COLLECTED DATA:
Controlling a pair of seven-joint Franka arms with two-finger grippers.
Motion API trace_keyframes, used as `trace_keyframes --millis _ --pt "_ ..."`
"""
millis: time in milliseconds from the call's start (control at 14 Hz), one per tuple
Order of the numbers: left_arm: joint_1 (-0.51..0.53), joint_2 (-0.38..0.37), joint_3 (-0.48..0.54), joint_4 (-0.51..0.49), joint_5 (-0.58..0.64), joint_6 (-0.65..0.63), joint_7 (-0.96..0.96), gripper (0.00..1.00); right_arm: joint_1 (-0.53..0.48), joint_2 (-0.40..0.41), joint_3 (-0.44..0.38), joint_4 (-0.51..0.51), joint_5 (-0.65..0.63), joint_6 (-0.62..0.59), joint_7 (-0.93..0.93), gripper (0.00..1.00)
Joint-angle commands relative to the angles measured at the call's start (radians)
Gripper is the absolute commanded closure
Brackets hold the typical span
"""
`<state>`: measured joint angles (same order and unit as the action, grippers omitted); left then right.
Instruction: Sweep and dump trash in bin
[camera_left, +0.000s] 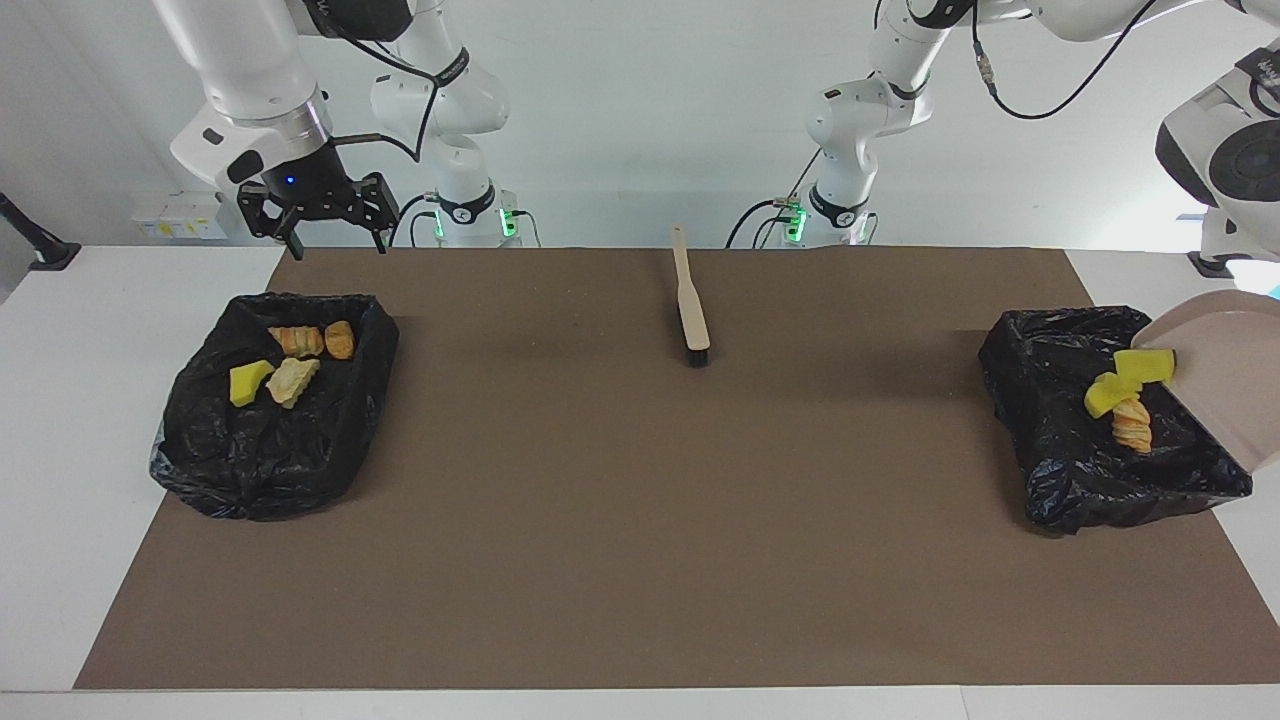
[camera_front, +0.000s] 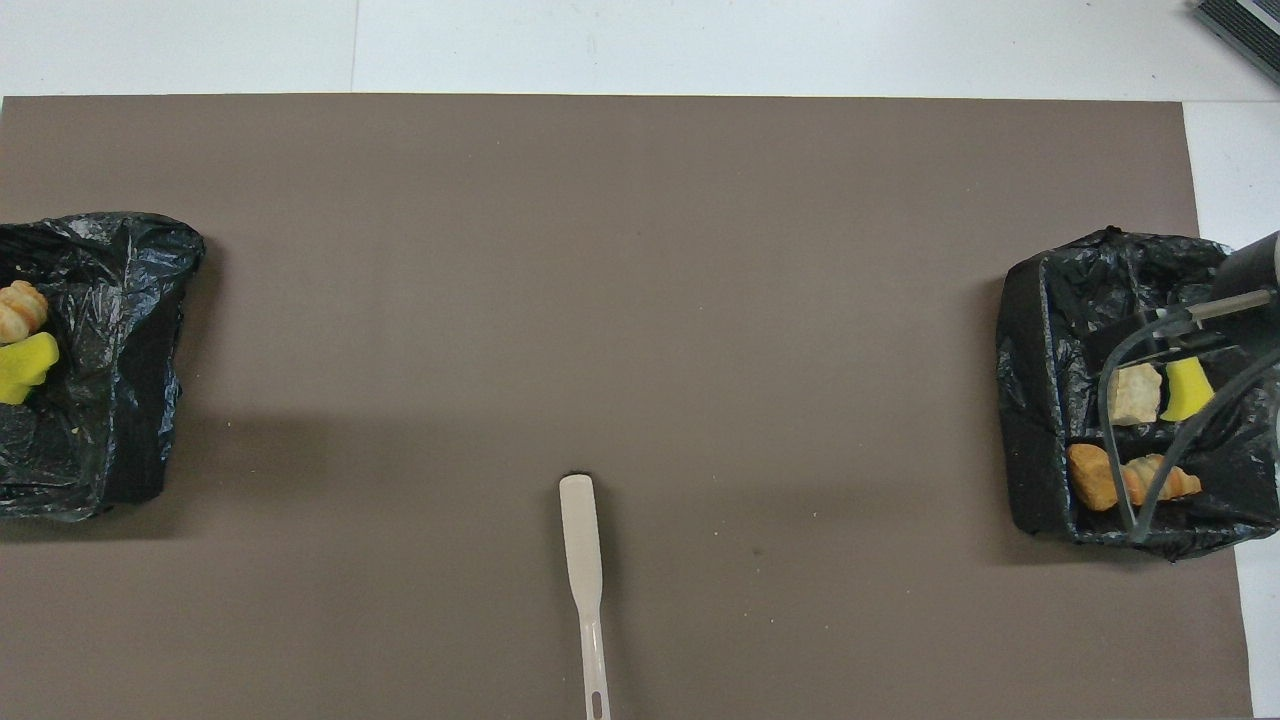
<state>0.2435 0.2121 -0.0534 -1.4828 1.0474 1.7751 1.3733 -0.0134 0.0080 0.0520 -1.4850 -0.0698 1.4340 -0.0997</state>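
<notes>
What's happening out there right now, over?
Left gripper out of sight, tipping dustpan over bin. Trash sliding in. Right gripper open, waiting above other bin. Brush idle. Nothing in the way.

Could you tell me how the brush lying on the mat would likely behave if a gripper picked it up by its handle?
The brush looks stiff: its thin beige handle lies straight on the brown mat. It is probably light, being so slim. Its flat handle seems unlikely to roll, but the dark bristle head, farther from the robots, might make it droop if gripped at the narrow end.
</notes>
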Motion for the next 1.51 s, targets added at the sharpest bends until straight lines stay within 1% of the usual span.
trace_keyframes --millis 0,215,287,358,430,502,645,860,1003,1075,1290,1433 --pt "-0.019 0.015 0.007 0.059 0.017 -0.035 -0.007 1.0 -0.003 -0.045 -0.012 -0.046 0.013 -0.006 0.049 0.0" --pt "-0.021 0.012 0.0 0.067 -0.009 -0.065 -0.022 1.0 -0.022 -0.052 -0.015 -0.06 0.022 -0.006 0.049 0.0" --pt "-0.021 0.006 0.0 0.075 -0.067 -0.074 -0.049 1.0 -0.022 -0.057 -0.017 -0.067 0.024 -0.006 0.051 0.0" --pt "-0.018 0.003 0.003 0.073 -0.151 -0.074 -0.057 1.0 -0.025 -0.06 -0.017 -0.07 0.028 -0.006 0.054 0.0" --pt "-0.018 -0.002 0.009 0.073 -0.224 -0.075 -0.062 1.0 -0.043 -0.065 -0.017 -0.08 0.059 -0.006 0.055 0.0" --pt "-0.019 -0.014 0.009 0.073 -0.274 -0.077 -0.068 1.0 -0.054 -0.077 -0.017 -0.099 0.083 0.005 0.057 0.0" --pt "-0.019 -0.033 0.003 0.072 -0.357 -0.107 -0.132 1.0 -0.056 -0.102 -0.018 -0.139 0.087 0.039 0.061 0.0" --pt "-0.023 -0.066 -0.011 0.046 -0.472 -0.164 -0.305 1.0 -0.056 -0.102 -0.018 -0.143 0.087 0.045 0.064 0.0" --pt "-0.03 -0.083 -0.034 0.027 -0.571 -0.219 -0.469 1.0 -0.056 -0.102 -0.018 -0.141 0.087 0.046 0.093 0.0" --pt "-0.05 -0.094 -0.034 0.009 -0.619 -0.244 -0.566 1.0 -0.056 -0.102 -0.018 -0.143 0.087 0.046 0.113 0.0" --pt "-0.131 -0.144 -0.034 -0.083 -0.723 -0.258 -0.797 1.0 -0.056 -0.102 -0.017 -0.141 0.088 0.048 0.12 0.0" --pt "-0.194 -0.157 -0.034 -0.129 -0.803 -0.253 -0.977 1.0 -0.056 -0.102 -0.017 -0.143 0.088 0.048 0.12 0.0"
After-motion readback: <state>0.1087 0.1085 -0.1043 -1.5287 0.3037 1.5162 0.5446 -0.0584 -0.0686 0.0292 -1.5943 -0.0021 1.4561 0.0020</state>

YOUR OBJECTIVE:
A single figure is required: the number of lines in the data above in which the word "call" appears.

SOLUTION TO THE EXERCISE:
2